Rep. Dave Brat (R-VA) came under fire recently for comparing his political race to the trials endured by jailed drug addicts. (BRENDAN SMIALOWSKI/AFP/Getty Images)

GOP lawmaker gripes to inmates about tough re-election bid: 'You think you're having a hard time...

Democrats blasted GOP Rep. Dave Brat (Va.) over comments he made to a group of recovering drug addicts this week at the Chesterfield County Jail in Virginia.

What did he say?

“You think you’re having a hard time — I got $5 million worth of negative ads going at me,” Brat reportedly told the inmates Wednesday. “How do you think I’m feeling? Nothing’s easy. For anybody. You think I’m a congressman. ‘Oh, life’s easy. This guys’s off having steaks.' Baloney — I got a daughter, she’s got to deal with that crap on TV every day. It’s tough.”

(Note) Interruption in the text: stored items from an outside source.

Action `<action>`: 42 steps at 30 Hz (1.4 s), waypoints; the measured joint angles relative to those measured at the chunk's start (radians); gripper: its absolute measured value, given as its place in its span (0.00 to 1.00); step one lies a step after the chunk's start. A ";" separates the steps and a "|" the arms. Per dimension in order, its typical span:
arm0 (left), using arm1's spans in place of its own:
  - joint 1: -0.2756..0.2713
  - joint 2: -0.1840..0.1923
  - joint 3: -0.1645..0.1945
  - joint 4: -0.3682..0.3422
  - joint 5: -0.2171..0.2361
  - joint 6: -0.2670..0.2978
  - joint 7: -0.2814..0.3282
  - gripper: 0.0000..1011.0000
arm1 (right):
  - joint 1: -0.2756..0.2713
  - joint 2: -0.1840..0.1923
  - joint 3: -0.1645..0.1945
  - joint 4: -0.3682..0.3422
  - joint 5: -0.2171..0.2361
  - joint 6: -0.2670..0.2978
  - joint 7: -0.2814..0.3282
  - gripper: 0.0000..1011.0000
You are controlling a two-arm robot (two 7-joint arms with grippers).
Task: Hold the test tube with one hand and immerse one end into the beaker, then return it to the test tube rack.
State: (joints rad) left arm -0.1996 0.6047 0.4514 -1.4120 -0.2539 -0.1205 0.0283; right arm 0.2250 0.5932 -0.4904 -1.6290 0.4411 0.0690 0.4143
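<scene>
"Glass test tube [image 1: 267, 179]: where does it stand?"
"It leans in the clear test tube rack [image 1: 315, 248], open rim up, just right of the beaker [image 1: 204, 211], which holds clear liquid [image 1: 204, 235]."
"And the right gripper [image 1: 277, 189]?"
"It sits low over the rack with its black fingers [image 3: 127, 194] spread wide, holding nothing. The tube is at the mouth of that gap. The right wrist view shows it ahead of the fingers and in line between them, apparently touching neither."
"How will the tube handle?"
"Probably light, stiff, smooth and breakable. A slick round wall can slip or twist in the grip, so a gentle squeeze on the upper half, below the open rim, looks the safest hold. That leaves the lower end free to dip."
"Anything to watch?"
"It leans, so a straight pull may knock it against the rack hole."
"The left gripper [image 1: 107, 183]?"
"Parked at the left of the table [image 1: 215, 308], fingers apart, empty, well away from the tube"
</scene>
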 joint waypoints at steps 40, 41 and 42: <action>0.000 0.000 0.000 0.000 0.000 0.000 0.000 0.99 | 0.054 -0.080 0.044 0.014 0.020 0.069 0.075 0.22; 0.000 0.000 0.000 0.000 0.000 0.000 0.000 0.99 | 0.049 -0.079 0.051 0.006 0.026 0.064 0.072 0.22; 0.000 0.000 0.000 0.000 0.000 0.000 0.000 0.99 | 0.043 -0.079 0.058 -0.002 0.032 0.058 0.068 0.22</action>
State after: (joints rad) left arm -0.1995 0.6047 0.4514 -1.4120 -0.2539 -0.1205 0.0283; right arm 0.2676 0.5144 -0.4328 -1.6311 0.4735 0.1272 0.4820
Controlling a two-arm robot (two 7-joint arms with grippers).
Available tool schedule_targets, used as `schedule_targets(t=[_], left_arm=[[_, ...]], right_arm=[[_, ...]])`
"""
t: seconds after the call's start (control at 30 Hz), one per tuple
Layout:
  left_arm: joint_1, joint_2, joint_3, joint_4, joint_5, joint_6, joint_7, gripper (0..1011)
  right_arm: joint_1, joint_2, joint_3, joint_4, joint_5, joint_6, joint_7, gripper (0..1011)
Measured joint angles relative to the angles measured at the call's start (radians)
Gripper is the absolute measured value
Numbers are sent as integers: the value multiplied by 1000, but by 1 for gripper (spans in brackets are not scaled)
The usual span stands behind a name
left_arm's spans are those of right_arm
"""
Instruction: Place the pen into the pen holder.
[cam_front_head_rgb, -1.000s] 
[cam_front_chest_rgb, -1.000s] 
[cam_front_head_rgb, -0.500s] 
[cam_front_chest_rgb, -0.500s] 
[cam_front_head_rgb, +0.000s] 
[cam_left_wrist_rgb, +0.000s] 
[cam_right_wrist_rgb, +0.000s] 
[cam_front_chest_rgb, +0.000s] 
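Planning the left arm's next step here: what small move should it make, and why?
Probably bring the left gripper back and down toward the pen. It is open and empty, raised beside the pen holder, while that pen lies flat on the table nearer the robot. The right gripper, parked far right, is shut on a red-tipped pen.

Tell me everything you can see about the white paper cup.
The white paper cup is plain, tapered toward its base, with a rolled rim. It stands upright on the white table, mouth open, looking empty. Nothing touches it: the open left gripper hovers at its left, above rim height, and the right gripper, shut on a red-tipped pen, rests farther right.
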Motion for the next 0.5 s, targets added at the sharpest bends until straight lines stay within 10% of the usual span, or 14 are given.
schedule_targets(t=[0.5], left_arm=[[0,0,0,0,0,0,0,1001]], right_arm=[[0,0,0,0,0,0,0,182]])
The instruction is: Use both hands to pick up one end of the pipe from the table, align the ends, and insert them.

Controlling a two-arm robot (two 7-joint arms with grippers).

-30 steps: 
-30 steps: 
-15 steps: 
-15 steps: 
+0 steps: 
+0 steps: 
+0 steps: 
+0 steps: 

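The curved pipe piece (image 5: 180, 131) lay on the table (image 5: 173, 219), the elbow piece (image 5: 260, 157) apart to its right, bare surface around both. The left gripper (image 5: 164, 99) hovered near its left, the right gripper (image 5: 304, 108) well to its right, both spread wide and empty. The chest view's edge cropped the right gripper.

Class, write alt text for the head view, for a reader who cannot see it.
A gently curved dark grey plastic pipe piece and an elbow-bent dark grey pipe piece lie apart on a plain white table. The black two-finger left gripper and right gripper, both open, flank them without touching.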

Brat then added: “You got it harder — I’m not dismissing that.”

Who criticized him?

Brat’s challenger, Democrat Abigail Spanberger, criticized his comments, saying he trivialized the struggles of inmates by making the issue about himself.

“These comments are disturbing and damaging in the way that they belittle and trivialize addiction and the challenges facing those in recovery,” Spanberger told the Washington Post. “However, time and time again, Congressman Brat has demonstrated he is a politician who is more concerned with his own re-election than the struggles and well-being of people in our communities, and sadly, his comments aren’t surprising.

“The truth is that Congressman Brat has also taken massive campaign contributions from pharmaceutical companies, voted to give them a billion-dollar tax break, and voted to limit access to addiction services,” she continued.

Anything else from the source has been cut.